Rua Oscar Freire, i.e. Oscar Freire Street, is a tree-lined street stretching from Alameda Casa Branca to Avenida Doutor Arnaldo in the Jardins district of São Paulo.

Named after Oscar Freire de Carvalho, it is known for having a large number of stores selling luxury goods.

==History==
It was named after Oscar Freire de Carvalho, a physician and forensic medicine professor from Bahia, who helped develop the city's first morgue (Instituto Médico Legal).

According to Excellence Mystery Shopping International, Rua Oscar Freire is the 8th most luxurious street in the world and second in the Americas behind 5th Avenue in New York. It was named the 8th most luxurious street for the second time in 2008.

==Stores and economy==
Shops located on Rua Oscar Freire and surrounding streets have included Louis Vuitton, Armani (Giorgio Armani and Emporio Armani lines), Carmen Steffens, Montblanc, Cartier, MaxMara, Ermenegildo Zegna, Versace, Diesel, Cavalli, Bulgari, Salvatore Ferragamo, Marc Jacobs, Gant, Lacoste, Timberland, Tommy Hilfiger, Nike, Adidas, Benetton. Brazilian fashion has included designers and brands such as Alexandre Herchcovitch, Cris Barros, Reinaldo Lourenço, Glória Coelho, Animale, Forum, Ellus, NK Store, Sergio K, Havaianas, Carlos Miele, Cavalera, Le Lis Blanc, Canal, Triton, Iódice and Osklen. National jewelry stores include Vivara and H Stern. In 2008, among stores were Dior.

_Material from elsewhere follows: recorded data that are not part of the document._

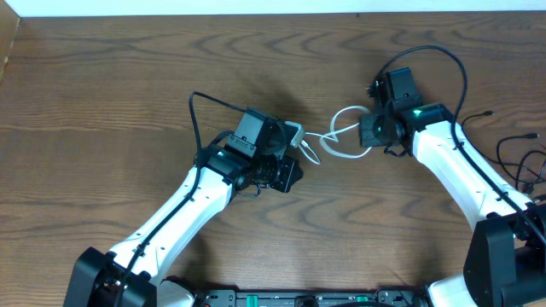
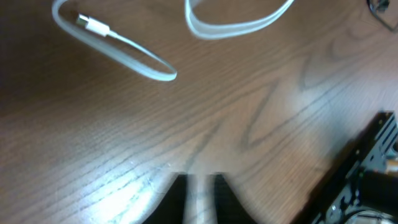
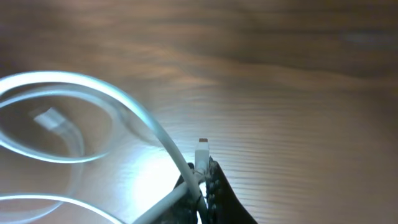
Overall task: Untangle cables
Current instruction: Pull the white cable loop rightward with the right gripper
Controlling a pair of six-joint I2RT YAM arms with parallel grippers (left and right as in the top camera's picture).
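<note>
Overhead view of a dark wood counter [image 1: 128, 85] with two white robot arms reaching toward its middle. A thin white cord [image 3: 155, 134] lies in loose loops between them, on the counter just ahead of the left arm and running into the right arm's grip.

The right fingers [image 3: 204, 186] are closed on the cord just below one plug [image 3: 203, 152], which sticks up above the tips. The left fingers [image 2: 216, 198] are almost together with only a thin gap, holding nothing, and hover above bare wood short of the cord. The cord's other plug [image 2: 93, 25] rests on the counter inside a narrow loop. A black cord cannot be picked out with certainty.

The step in hand looks like drawing the white cord out straight. To do it well, the right arm should keep its pinch firm. The left should open, come down on the free plug end rather than mid-loop, then pull away slowly so the loops slide open instead of cinching.
</note>
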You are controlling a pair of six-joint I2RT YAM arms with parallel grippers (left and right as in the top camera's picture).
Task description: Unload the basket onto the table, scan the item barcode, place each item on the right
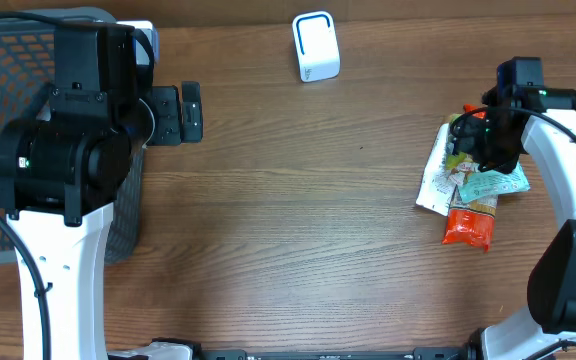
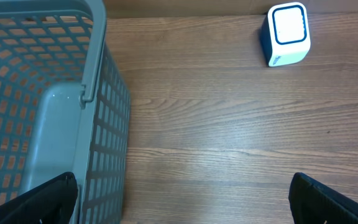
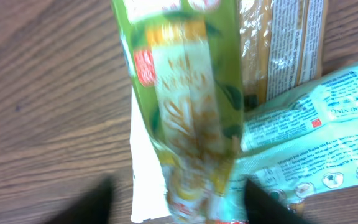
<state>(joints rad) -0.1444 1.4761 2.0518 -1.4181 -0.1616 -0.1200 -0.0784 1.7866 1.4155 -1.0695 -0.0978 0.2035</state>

Food shops and restaurants can also be found. Among them are A Figueira Rubaiyat, Fasano, Antiquarius and 'Gero, four of the city's most traditional and expensive restaurants, as well as Ben & Jerry's. There is a Nespresso store, and in 2010 a Valrhona boutique was opened.

In 2006, stores along the street funded a project to remove unsightly electrical poles and install underground fiber-optic lines instead, in an attempt to make the street more appealing to shoppers.

==Transportation==
A new Line 4 - Yellow Metro station was constructed on this street and opened in 2017.